Reno aortic velocity ratio > 3.5 corresponds with 60% stenosis and RAPSV (Renal artery peak systolic velocity) greater than 150cm/s corresponds to 50% stenosis whereas velocity greater than 180cm/s corresponds to 60% stenosis. According to recent studies, the sensitivity and specificity of ultrasound-guided detection of renal artery stenosis are usually 85% and 92% respectively. Severe stenosis is diagnosed on USG with slowed systolic accelerations along with the decreased resistive index.

Quantitative criteria for diagnosing distal stenosis includes early peak systolic acceleration <3m/s2, an acceleration index > 4m/s2, and or greater than 5% difference in RRI between both the kidneys. Because these waveforms are difficult to interpret these criteria are difficult to interpret.

Computed Tomographic Angiography

CT angiography provides a three-dimensional assessment of the tissue as one of the important tools in the diagnosis of Renal artery stenosis.

  • Contraindicated in patients with contrast allergy as this procedure modality involves the ionizing radiations and iodinated contrast medium.
  • In patients having underlying renal impairment the use of iodinated contrast can lead to the development of contrast-induced nephropathy, but it can be prevented with the use of hydration before doing the procedure.
  • The sensitivity of this procedure is extremely high with 94% and specificity varies between 60% to 90 %.
  • CTA can give the detailed resolution of even small accessory renal arteries.
  • It is also the diagnostic modality of choice in patients having limited capacity to hold breath and also in patients having claustrophobia.
  • At the same time, CTA is having limited diagnostic modality as compared to MRA in detecting clinically significant Renal artery stenosis and also in patients having renal dysfunction

Magnetic Resonance Angiography

MRA is having sensitivity and specificity of 90-100%

  • This procedure does not involve the use of iodinated contrast or radiations, unlike CTA.
  • In patients with intermediate to end-stage renal failure due to the risk of nephrogenic systemic fibrosis, gadolinium-based contrast media should be avoided.
  • Additionally, In patients with the kind of implanted devices (i.e., pacemakers, defibrillators, cochlear implants, and spinal cord stimulators), or in claustrophobic patients, MRA should not be used.
  • Contrast reaction associated with MRA is lower as compared to CTA

Angiography

Invasive renal arteriography is an important helpful modality used these days in evaluating Renal artery stenosis.

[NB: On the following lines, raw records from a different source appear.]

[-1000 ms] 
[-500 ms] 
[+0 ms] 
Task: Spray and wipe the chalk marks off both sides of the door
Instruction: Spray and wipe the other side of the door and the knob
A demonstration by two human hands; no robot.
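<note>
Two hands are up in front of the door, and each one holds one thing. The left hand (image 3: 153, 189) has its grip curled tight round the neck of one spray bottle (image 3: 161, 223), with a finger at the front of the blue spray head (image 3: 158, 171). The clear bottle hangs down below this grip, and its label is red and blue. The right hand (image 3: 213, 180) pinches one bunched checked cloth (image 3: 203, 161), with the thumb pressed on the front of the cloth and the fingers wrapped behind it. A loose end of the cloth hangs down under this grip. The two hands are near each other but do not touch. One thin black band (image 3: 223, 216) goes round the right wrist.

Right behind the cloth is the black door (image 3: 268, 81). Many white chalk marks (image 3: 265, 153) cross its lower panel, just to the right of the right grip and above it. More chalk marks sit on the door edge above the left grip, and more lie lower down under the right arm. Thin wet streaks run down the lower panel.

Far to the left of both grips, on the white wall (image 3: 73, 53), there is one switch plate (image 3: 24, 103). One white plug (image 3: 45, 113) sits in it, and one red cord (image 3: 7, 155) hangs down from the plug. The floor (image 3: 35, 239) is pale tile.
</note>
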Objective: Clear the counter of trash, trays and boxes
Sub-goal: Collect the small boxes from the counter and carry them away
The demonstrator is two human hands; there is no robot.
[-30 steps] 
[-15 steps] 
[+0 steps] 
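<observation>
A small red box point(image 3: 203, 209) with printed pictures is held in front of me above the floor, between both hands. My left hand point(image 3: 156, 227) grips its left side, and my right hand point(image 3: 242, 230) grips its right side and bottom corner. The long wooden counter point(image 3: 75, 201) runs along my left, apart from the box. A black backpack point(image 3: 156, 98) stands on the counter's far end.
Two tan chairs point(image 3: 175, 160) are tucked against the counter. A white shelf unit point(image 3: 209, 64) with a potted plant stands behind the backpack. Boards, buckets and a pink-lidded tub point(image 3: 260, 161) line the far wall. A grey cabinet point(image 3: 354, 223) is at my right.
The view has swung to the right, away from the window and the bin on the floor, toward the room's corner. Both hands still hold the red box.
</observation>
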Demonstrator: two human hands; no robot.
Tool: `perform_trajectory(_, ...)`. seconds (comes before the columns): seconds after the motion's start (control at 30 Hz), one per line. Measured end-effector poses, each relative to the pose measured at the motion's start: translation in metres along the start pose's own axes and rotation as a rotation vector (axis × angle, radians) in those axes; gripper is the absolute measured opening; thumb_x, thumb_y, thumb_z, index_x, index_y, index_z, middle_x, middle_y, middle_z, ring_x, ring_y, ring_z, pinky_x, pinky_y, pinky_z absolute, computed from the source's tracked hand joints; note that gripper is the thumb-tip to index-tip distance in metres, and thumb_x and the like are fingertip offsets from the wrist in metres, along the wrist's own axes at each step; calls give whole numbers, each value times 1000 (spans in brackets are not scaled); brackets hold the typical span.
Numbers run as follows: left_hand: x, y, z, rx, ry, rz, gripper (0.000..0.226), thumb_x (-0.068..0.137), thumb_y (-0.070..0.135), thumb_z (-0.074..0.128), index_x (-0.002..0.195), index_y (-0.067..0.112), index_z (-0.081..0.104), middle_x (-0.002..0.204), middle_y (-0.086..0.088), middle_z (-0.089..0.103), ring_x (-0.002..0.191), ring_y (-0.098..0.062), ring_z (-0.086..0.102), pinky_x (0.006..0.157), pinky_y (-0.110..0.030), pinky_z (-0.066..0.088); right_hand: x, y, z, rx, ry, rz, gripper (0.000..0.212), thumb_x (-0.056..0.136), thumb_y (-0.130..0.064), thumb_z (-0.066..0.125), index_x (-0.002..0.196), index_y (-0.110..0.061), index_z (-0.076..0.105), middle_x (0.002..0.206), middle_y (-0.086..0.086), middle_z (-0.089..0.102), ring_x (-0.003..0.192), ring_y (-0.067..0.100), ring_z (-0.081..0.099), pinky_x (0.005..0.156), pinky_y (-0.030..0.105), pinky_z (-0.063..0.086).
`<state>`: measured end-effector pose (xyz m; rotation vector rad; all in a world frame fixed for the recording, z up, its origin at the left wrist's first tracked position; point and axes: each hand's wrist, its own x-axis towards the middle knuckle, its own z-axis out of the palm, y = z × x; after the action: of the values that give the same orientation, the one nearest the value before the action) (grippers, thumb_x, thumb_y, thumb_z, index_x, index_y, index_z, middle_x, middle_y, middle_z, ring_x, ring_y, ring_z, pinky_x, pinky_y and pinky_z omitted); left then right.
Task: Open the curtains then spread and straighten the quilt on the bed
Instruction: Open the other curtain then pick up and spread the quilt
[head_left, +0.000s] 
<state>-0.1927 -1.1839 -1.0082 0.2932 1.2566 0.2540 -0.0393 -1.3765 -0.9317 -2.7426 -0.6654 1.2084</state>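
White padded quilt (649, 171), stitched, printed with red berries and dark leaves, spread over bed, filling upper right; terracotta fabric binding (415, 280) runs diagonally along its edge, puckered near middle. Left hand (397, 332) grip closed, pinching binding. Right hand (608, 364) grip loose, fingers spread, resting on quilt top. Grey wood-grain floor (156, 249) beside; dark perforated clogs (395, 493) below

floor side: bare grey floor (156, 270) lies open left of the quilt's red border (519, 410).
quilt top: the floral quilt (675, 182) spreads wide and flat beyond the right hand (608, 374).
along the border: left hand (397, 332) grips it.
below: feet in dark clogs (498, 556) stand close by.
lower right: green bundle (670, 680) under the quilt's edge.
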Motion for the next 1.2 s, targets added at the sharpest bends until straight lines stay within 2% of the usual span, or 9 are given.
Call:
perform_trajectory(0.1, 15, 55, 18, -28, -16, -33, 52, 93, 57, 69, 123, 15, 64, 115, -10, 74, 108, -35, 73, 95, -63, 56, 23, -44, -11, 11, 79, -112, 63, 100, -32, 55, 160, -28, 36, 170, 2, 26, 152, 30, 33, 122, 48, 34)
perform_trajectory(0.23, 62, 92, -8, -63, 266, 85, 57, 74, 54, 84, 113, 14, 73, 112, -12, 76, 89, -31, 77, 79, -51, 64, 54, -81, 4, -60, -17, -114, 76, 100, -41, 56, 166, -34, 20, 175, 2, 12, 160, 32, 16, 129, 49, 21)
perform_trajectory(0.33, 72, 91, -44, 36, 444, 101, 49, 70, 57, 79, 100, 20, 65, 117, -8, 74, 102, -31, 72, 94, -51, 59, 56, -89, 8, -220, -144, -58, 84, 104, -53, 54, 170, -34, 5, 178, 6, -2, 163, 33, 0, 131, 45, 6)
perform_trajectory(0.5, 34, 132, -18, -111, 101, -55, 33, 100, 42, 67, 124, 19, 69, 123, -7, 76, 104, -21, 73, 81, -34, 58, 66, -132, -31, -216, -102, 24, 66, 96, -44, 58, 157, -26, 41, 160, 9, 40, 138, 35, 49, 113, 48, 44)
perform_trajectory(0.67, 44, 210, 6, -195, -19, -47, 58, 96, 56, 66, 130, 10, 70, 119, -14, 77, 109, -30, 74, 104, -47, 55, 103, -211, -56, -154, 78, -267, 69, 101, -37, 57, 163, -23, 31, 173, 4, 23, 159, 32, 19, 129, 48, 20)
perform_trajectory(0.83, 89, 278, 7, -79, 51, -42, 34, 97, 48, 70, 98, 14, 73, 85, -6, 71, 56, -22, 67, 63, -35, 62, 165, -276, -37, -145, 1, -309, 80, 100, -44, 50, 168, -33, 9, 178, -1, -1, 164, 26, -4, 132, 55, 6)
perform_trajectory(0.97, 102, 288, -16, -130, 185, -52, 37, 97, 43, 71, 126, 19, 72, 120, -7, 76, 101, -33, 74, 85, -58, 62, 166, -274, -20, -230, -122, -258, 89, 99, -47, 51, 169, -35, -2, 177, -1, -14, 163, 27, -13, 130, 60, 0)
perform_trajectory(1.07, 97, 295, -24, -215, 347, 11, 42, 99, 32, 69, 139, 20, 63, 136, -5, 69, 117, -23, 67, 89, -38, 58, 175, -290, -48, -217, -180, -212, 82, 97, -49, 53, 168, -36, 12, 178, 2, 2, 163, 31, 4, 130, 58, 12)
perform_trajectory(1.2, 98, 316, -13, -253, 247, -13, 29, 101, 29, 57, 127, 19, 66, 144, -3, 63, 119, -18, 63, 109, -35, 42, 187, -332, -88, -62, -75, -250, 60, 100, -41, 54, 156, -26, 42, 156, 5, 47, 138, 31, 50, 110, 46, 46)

  • Angiography can detect intrarenal vascular abnormalities and anatomical abnormalities of the kidneys, renal arteries, and aorta, in addition to evaluating the severity of RAS.
  • Digital angiography by subtraction increases contrast resolution and can minimize the amount of contrast required to as little as 15mL.
  • There are risks involved with arterial puncture and catheter/wire stimulation because renal angiography is invasive, which may lead to arterial damage, spasm, or thromboembolic phenomena.
  • Carbon dioxide should be used as a non nephrotoxic contrast agent in patients with renal failure or contrast allergy.
  • To assess hemodynamic importance before conducting therapeutic procedures such as percutaneous transluminal renal angioplasty (PTRA) or stenting, translesional pressure gradients may be measured across regions of stenosis.